_Task instructions_
Set the images aside and retype the whole listing exactly.

*** Provided data

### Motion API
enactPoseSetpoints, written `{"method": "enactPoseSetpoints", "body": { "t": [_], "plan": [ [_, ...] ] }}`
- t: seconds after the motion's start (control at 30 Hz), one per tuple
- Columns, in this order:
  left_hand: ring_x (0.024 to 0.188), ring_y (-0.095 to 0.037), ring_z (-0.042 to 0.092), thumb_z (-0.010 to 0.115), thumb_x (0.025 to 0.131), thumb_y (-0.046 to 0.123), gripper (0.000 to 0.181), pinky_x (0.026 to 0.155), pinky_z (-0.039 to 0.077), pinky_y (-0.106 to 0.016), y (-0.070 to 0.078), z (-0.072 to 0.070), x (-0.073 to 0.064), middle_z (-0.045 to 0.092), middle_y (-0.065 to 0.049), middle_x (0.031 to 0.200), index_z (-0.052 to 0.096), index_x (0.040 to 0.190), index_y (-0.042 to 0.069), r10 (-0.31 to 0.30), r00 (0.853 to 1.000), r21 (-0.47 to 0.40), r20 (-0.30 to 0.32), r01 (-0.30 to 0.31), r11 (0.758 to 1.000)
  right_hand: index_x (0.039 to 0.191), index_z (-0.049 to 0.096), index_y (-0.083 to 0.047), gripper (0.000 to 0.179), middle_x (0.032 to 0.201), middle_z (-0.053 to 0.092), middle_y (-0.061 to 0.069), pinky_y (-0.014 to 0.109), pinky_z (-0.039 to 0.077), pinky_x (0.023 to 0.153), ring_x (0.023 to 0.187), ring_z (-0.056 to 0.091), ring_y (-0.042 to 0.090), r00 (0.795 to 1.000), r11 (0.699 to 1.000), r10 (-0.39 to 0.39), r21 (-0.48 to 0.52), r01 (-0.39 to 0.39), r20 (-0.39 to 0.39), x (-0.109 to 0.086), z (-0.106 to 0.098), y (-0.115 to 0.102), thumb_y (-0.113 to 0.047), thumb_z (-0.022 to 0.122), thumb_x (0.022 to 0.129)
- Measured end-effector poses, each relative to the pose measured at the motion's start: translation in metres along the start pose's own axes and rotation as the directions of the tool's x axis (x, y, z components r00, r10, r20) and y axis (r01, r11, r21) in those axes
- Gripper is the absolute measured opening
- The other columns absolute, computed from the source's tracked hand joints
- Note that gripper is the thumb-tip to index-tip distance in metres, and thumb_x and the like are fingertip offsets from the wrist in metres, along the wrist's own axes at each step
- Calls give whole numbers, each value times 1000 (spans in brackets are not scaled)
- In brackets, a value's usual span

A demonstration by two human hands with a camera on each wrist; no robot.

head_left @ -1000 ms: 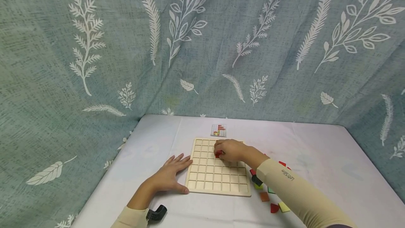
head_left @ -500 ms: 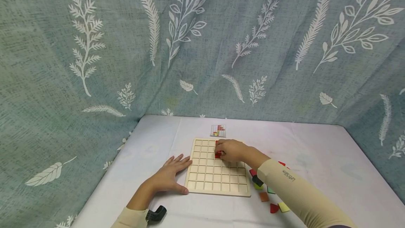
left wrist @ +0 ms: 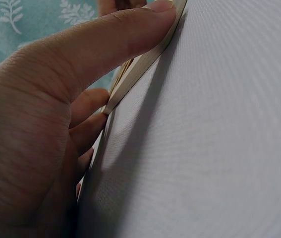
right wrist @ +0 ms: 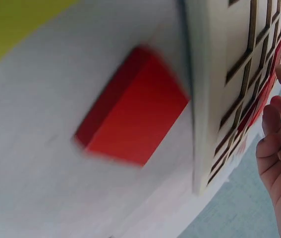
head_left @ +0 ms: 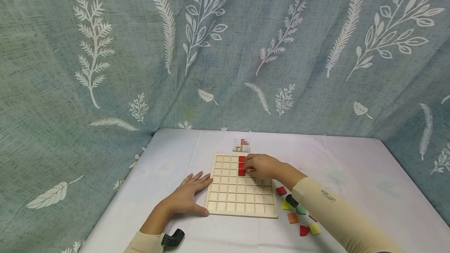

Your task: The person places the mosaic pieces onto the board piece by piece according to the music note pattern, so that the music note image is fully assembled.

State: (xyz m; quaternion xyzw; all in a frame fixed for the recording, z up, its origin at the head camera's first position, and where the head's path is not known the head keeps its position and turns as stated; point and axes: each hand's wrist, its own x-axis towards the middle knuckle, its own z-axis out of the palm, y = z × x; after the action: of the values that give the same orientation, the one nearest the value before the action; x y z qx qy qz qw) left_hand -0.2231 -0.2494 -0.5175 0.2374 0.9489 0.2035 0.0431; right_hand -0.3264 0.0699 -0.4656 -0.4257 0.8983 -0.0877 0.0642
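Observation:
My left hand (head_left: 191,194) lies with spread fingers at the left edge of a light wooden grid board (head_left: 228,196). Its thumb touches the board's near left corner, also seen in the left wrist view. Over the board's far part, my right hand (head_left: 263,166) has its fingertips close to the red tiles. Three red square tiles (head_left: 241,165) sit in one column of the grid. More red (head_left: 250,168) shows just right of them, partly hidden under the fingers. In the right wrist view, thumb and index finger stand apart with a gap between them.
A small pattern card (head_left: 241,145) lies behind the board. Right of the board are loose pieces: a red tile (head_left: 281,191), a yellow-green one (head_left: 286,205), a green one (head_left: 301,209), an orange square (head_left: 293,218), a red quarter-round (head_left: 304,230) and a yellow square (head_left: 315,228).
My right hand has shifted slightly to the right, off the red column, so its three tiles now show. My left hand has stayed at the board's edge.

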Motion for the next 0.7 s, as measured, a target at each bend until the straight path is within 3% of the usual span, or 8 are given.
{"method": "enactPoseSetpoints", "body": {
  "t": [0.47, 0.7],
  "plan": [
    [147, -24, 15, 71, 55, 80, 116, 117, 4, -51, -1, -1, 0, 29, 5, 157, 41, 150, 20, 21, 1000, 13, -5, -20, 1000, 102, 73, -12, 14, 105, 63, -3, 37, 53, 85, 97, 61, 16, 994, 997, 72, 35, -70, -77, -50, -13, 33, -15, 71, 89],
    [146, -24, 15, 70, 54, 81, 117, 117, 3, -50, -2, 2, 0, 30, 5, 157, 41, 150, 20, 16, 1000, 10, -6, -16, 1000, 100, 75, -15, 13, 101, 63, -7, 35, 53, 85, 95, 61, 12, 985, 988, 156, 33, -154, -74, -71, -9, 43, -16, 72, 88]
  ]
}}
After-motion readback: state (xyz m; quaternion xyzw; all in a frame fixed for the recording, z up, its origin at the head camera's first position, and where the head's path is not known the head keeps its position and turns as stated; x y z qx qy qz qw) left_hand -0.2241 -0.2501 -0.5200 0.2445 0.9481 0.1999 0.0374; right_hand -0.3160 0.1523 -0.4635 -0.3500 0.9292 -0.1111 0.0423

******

_Response box_
### Motion API
enactPoseSetpoints, written `{"method": "enactPoseSetpoints", "body": { "t": [_], "plan": [ [_, ...] ] }}`
- t: seconds after the motion's start (control at 30 Hz), one per tuple
- Columns, in this order:
  left_hand: ring_x (0.024 to 0.188), ring_y (-0.095 to 0.037), ring_z (-0.042 to 0.092), thumb_z (-0.010 to 0.115), thumb_x (0.025 to 0.131), thumb_y (-0.046 to 0.123), gripper (0.000 to 0.181), pinky_x (0.026 to 0.155), pinky_z (-0.039 to 0.077), pinky_y (-0.106 to 0.016), y (-0.070 to 0.078), z (-0.072 to 0.070), x (-0.073 to 0.064), middle_z (-0.045 to 0.092), middle_y (-0.065 to 0.049), middle_x (0.031 to 0.200), index_z (-0.052 to 0.096), index_x (0.040 to 0.190), index_y (-0.042 to 0.069), r10 (-0.31 to 0.30), r00 (0.853 to 1.000), r21 (-0.47 to 0.40), r20 (-0.30 to 0.32), r01 (-0.30 to 0.31), r11 (0.758 to 1.000)
  right_hand: index_x (0.039 to 0.191), index_z (-0.049 to 0.096), index_y (-0.083 to 0.047), gripper (0.000 to 0.179), middle_x (0.032 to 0.201), middle_z (-0.053 to 0.092), middle_y (-0.061 to 0.069), pinky_y (-0.014 to 0.109), pinky_z (-0.039 to 0.077), pinky_x (0.023 to 0.153), ring_x (0.023 to 0.187), ring_z (-0.056 to 0.091), ring_y (-0.042 to 0.090), r00 (0.795 to 1.000), r11 (0.699 to 1.000), r10 (-0.39 to 0.39), r21 (-0.48 to 0.52), r01 (-0.39 to 0.39), r20 (-0.39 to 0.39), x (-0.109 to 0.086), z (-0.106 to 0.098), y (-0.115 to 0.102), thumb_y (-0.113 to 0.047), thumb_z (-0.022 to 0.122), thumb_x (0.022 to 0.129)
- Measured end-effector poses, each relative to the pose measured at the motion's start: translation in metres along the start pose's own axes and rotation as the directions of the tool's x axis (x, y, z components r00, r10, r20) and y axis (r01, r11, r21) in those axes
- Gripper is the absolute measured opening
- The other columns absolute, computed from the source's tracked hand joints
- Note that gripper is the thumb-tip to index-tip distance in metres, and thumb_x and the like are fingertip offsets from the wrist in metres, along the wrist's own axes at each step
- Calls give whole numbers, each value times 1000 (spans in brackets are not scaled)
- In brackets, a value's usual span

A demonstration by two human hands with a camera on each wrist; no robot.

head_left @ -1000 ms: 
head_left @ -500 ms: 
left wrist @ +0 ms: 
right wrist @ +0 ms: 
head_left @ +0 ms: 

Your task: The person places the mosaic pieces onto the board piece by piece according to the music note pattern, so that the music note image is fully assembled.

State: (xyz m; quaternion xyzw; all in a frame fixed for the recording, z up, its origin at the head camera's first position, and where the head's path is not known the head keeps its position and turns as stated; point and axes: each hand's wrist, its own x-axis towards the middle knuckle, its own z-axis out of the palm, y = z × x; after the action: of the values that give the same orientation, the one nearest the value before the action; x y z qx qy qz qw) left_hand -0.2231 -0.2494 -0.5175 0.2374 0.9489 0.2035 0.0431; right_hand -0.3264 0.0699 -0.4656 -0.4257 0.8983 -0.0877 0.0642
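Observation:
My left hand (head_left: 191,194) lies with spread fingers at the left edge of a light wooden grid board (head_left: 228,196). Its thumb touches the board's near left corner, also seen in the left wrist view. Over the board's far part, my right hand (head_left: 263,166) has its fingertips close to the red tiles. Three red square tiles (head_left: 241,165) sit in one column of the grid. More red (head_left: 250,168) shows just right of them, partly hidden under the fingers. In the right wrist view, thumb and index finger stand apart with a gap between them.
A small pattern card (head_left: 241,145) lies behind the board. Right of the board are loose pieces: a red tile (head_left: 281,191), a yellow-green one (head_left: 286,205), a green one (head_left: 301,209), an orange square (head_left: 293,218), a red quarter-round (head_left: 304,230) and a yellow square (head_left: 315,228).
My right hand has shifted slightly to the right, off the red column, so its three tiles now show. My left hand has stayed at the board's edge.
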
Motion for the next 0.7 s, as measured, a target at each bend until the straight path is within 3% of the usual span, or 8 are given.
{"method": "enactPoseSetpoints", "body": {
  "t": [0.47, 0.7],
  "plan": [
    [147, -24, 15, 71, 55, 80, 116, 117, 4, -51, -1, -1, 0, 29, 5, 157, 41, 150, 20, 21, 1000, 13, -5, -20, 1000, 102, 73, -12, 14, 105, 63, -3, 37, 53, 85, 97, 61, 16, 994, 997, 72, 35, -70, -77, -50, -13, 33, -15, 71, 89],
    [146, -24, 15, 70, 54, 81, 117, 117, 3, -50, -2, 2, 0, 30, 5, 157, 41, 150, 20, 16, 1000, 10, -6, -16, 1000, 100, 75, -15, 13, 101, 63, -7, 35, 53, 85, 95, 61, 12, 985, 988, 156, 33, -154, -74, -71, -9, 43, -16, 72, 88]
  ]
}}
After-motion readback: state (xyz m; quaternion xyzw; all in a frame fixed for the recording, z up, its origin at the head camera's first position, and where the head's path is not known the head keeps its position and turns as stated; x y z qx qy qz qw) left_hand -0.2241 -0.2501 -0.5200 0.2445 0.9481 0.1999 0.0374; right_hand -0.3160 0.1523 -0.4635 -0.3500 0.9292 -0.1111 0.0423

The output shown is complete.